§ WHAT YOU ARE ASKED TO DO
Copy out the data line by line exactly, from its start to the line bearing "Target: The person", inclusive.

┌─ STORED DATA

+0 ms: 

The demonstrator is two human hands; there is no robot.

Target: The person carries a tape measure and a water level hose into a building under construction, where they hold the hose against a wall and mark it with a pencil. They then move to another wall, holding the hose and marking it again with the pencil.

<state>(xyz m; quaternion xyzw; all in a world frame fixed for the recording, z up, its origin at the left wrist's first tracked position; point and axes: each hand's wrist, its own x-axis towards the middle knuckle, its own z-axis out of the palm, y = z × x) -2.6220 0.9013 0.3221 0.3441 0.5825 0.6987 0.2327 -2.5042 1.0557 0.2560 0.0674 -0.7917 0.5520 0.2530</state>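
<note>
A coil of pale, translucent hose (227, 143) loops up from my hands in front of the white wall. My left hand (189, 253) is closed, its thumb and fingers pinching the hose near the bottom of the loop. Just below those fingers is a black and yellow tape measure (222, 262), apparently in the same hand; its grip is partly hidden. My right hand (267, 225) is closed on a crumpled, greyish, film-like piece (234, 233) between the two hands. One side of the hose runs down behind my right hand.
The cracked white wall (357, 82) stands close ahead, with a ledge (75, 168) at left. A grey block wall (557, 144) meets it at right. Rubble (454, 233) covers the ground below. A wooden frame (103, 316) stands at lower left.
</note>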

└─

§ TASK RESPONSE
+0 ms: 

The demonstrator is two human hands; there is no robot.

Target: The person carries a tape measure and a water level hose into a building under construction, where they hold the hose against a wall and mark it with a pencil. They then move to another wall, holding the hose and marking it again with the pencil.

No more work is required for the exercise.